Work to be completed
Starting with the line that has "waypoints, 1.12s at" and finishing with the line that has "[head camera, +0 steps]", set down each line below exactly. Pictures are not copied.

Exercise data

=== Section Start ===

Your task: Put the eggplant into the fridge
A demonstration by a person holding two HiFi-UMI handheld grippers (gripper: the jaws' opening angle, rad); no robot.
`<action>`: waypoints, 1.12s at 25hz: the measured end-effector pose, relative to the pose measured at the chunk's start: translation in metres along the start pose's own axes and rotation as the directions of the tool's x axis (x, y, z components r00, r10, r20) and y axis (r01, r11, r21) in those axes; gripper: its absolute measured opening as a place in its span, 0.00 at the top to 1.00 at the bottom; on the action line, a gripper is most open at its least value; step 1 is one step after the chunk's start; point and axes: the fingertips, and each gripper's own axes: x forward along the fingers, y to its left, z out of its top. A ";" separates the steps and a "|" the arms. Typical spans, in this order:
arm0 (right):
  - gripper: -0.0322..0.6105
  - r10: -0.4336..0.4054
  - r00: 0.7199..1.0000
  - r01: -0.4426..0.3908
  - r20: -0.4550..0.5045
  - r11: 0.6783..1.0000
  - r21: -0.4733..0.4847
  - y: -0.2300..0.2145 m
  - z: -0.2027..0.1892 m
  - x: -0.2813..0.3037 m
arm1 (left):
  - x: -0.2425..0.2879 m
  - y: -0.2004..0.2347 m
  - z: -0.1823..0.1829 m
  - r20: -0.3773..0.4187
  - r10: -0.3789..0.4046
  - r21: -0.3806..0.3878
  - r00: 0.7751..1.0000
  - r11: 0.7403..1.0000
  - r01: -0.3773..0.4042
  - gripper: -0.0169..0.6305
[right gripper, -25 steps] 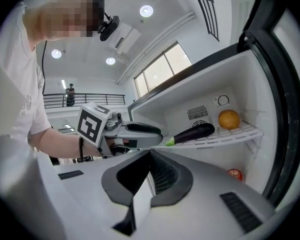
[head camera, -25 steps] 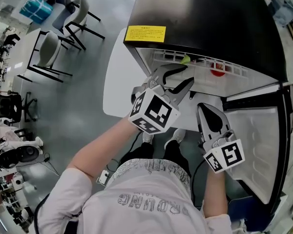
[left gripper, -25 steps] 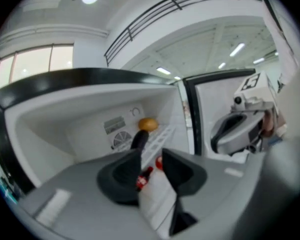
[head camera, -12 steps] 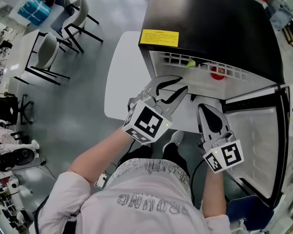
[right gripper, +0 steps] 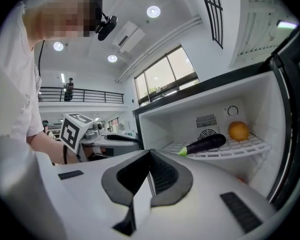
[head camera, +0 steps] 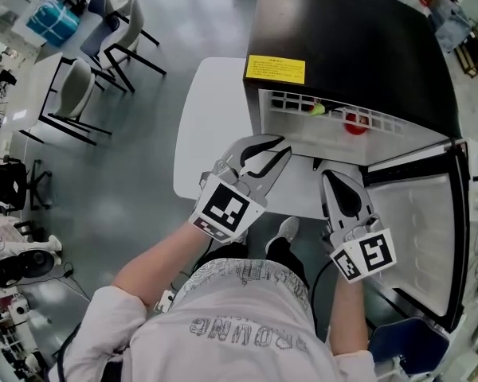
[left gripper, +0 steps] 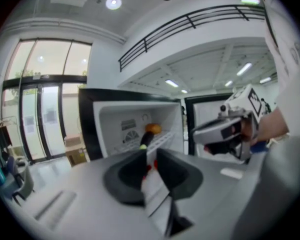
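Observation:
The dark purple eggplant (right gripper: 202, 145) with a green stem lies on the white wire shelf (right gripper: 240, 149) inside the open fridge (head camera: 358, 38). In the left gripper view the eggplant (left gripper: 145, 140) shows just beyond the jaws, and in the head view only its green stem (head camera: 316, 110) peeks out. My left gripper (head camera: 275, 143) (left gripper: 149, 159) hovers in front of the fridge opening, apart from the eggplant. Its jaws are closing to a narrow gap with nothing between them. My right gripper (head camera: 335, 180) (right gripper: 150, 159) sits to its right, shut and empty.
An orange (right gripper: 238, 130) rests on the same shelf behind the eggplant. A red thing (head camera: 354, 122) lies lower in the fridge. The fridge door (head camera: 418, 237) stands open at the right. A white table (head camera: 211, 126) is left of the fridge, with chairs (head camera: 88, 78) beyond.
My left gripper has drawn back from the fridge opening toward the left, and its jaws have narrowed. The right gripper has barely shifted.

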 end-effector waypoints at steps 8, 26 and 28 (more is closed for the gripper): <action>0.96 -0.009 1.000 0.009 -0.005 1.000 -0.012 0.009 0.004 0.007 | -0.018 0.005 -0.005 0.021 -0.002 -0.037 1.000 0.999 0.003 0.89; 0.96 -0.027 1.000 0.027 -0.001 1.000 -0.006 0.016 0.010 0.010 | -0.037 0.001 -0.015 0.054 -0.044 -0.070 0.998 0.996 0.048 0.96; 0.96 -0.029 1.000 0.029 -0.003 1.000 -0.006 0.016 0.009 0.010 | -0.038 -0.001 -0.014 0.064 -0.058 -0.073 0.996 0.995 0.062 0.96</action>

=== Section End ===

Reply
`<action>`: waypoints, 1.12s at 25hz: the measured end-effector pose, relative to the pose measured at the chunk's start: translation in metres along the start pose's own axes and rotation as the directions of the tool's x axis (x, y, z components r00, r10, r20) and y axis (r01, r11, r21) in those axes; gripper: its absolute measured opening as a place in its span, 0.00 at the top to 1.00 at the bottom; on the action line, a gripper is most open at its least value; step 1 is one step after the chunk's start; point and axes: the fingertips, and each gripper's own axes: x forward along the fingers, y to its left, z out of its top. A ";" separates the steps and a "|" the arms. Typical spans, in this order:
arm0 (right):
  - gripper: -0.0322..0.6105
  - r10: -0.4336..0.4054
  - r00: 0.7199..1.0000
  - r01: -0.4426..0.3908
  - r20: -0.4550..0.5045
  - r11: 0.6783..1.0000
  - r21: -0.4733..0.4847
  - y: -0.2300..0.2145 m
  - z: -0.2027..0.1892 m
  - x: -0.2813..0.3037 m
arm1 (left):
  - x: -0.2425..0.2879 m
  - y: -0.2004..0.2347 m
  - z: -0.1823..0.1829 m
  - r20: -0.3773..0.4187
  - r10: -0.3789..0.4046
  - r21: -0.3806..0.3878
  - r00: 0.7751..1.0000
  - r11: 0.7403..1.0000
  - r01: -0.3773..0.4042
  - gripper: -0.0169..0.6305
[right gripper, -25 steps] 
[head camera, -25 steps] 
[left gripper, -25 steps] 
[head camera, -12 steps] 
[right gripper, +0 steps] 
[head camera, +0 steps] 

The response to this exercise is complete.